■ **Your objective**
Without the pictures, output all of the data exactly.

■ **Recorded data**

________________________________________

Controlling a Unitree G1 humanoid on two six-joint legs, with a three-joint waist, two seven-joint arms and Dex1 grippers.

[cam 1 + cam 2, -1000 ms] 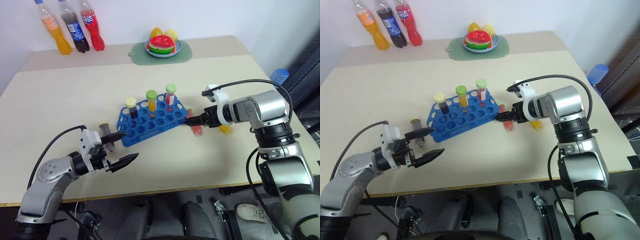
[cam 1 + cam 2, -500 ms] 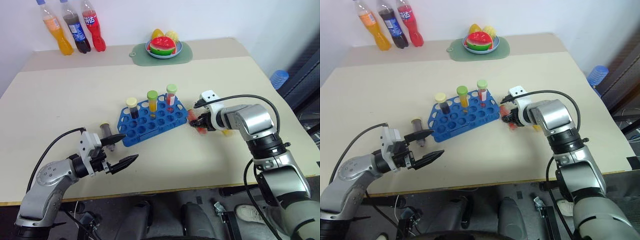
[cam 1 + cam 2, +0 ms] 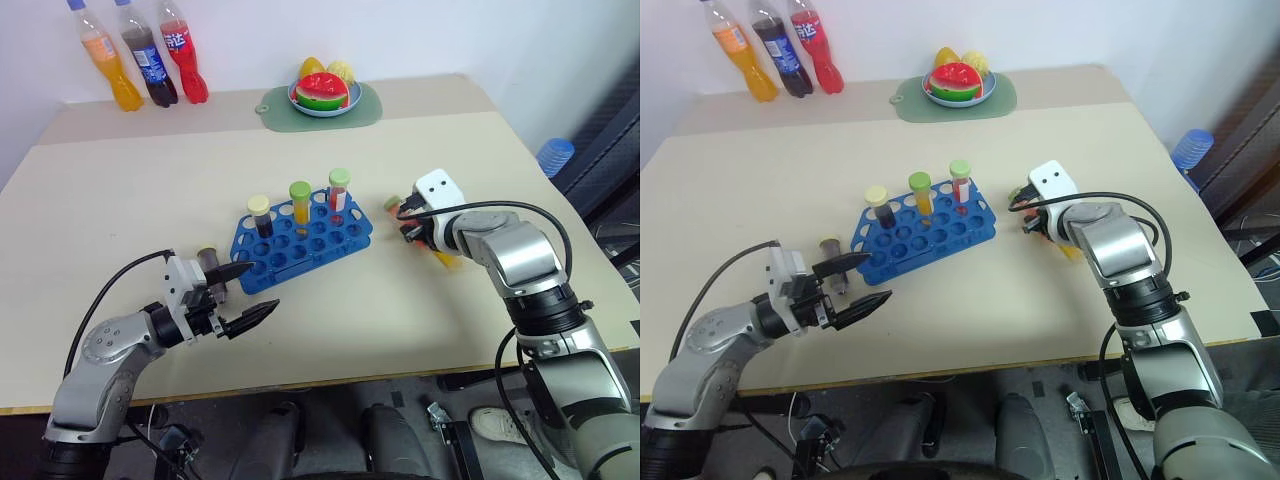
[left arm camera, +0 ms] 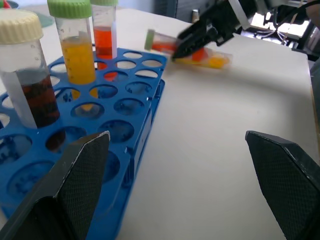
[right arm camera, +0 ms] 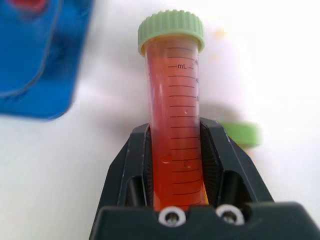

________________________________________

■ **Output**
Controlling a Unitree G1 humanoid on two six-joint legs, with a three-joint waist, two seven-joint arms and Dex1 grippers.

[cam 1 + cam 2, -1000 ms] 
[cam 1 + cam 2, -500 ms] 
[cam 1 + cam 2, +0 ms] 
[left arm camera, +0 ms] 
[right arm camera, +0 ms] 

What came before is the complete response.